Bukan Aish jika ia tak menyukai tantangan. Berita yang dibacanya beberapa waktu lalu memang menarik minatnya untuk melakukan investigasi itu. lagi pula perusahaan pemenang tender proyek itu adalah perusahaan jasa kostruksi milik ayahnya. Tentu saja ayahnya lah yang dirugikan dalam hal ini. Rektor yang tiba-tiba saja memutuskan hubungan kerja sama dengan perusahaan ayahnya tentu saja memunculkan sejuta tanya dalam benak banyak pihak. Ia semakin bersemangat.
**
Sudah tiga hari Aish jarang menampakkan batang hidungnya, bukan karena ia tak ke kampus, namun karena seusai kuliah ia kemudian berlalu untuk menyelesaikan tugas investigasi itu. Tugasnya kali ini benar-benar memakan waktu istirahatnya. Namun, sekali lagi bukan Aish jika ia akan menyerah begitu saja. Senja kami kuat.
            Hingga di hari kelima. Wajahnya pucat tak karuan. Kantung matanya semakin jelas. Ada apa? Pikirku dalam. Mungkinkah masih karena tugas itu? Dipegangnya hasil liputan investasinya dengan semangat yang tak seperti biasanya. Ia begitu layu. Kemudian tersenyum. Senyum yang tak biasa.

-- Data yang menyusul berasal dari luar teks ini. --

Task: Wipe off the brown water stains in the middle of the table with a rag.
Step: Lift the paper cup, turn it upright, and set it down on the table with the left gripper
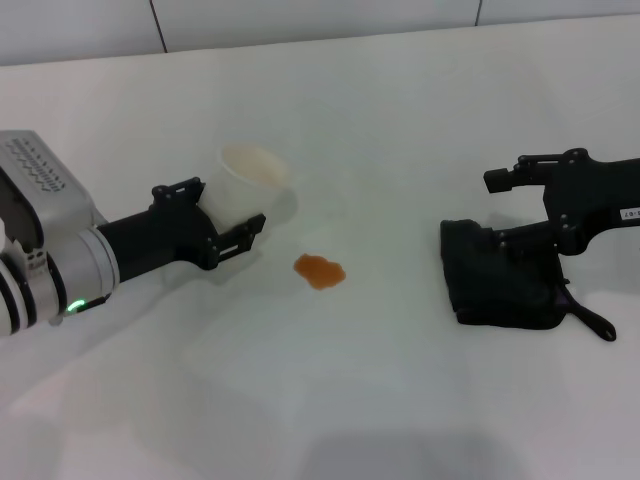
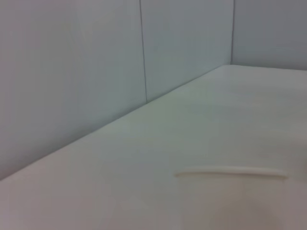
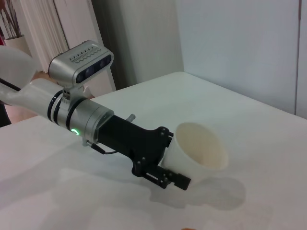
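Note:
The brown water stain (image 1: 320,271) is a small orange-brown blotch in the middle of the white table (image 1: 400,110). My left gripper (image 1: 228,206) is shut on a white cup (image 1: 245,180) and holds it tilted just left of the stain. The cup also shows in the right wrist view (image 3: 199,149) and its rim in the left wrist view (image 2: 230,171). The black rag (image 1: 500,280) lies on the table at the right, its loop strap (image 1: 592,322) trailing off. My right gripper (image 1: 490,208) is open at the rag's far edge, its lower finger against the cloth.
A tiled wall (image 1: 320,15) runs along the table's far edge. Bare tabletop lies between the stain and the rag and along the near side.

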Available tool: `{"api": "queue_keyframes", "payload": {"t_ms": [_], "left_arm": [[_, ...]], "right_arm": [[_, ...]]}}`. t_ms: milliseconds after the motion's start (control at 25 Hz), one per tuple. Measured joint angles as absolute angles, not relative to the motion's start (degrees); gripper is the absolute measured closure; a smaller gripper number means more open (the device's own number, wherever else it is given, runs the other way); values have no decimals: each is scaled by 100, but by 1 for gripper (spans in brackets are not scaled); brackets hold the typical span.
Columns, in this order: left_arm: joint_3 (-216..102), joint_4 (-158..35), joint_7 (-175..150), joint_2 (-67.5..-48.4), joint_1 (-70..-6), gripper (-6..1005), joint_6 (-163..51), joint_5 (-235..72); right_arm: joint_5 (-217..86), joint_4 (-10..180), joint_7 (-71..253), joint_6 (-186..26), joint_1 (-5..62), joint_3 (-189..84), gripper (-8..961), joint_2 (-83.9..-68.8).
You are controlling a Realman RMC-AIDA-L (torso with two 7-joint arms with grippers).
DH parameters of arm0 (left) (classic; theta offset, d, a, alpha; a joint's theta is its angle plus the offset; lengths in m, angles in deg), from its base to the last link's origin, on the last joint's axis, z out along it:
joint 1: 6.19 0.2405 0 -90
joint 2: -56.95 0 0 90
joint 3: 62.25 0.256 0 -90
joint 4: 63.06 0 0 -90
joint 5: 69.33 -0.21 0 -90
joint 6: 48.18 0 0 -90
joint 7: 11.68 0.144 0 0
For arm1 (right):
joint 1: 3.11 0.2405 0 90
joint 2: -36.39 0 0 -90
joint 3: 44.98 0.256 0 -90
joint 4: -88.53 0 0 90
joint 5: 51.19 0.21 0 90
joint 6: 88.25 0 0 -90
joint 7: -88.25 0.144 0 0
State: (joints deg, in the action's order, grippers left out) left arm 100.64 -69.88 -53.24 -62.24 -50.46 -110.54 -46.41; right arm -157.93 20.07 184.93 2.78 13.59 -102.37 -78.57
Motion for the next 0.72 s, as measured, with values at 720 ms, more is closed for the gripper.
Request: {"api": "queue_keyframes", "payload": {"t_ms": [720], "left_arm": [[10069,-6545,-4956,-6243,-5099,361,-10349,-4536]], "right_arm": [[-15795,2038,18482,280,1395,-10299,98,-7857]]}}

            Kuraih lembaran kertas itu. kubaca kata demi kata, lembar demi lembar. Kerja yang mengesankan, sangat mengesankan bagiku. Tapi sayang, inilah kenyataannya. Kenyataan liputan yang sama sekali berbeda dengan edisi yang dibacanya di salah satu Koran kampus beberapa waktu lalu. Ayahnyalah penyebab kejanggalan yang tercium. Hanya untuk menghancurkan reputasi rektor yang sedari dulu dimusuhinya. Dan inilah kenyataannya.
            Hari demi hari senjaku tak lagi ceria. Dua hari yang lalu ibunya meninggal karena strok. Kondisinya kini tak lagi biasa.
**
Sudah kubilang, ia adalah sosok yang ceria. Akan selalu tertawa. Hanya saja itu tak seperti senjaku. Senyumnya, tawanya. Semuanya tak biasa. Tawa yang tak biasa, dan hampir tanpa jeda. Maafkan aku senja, mungkin mobil putih dan wanita-wanita berpakaian putih ini akan membawamu ke tempat dimana seharusnya kau berada. Beristirahatlah.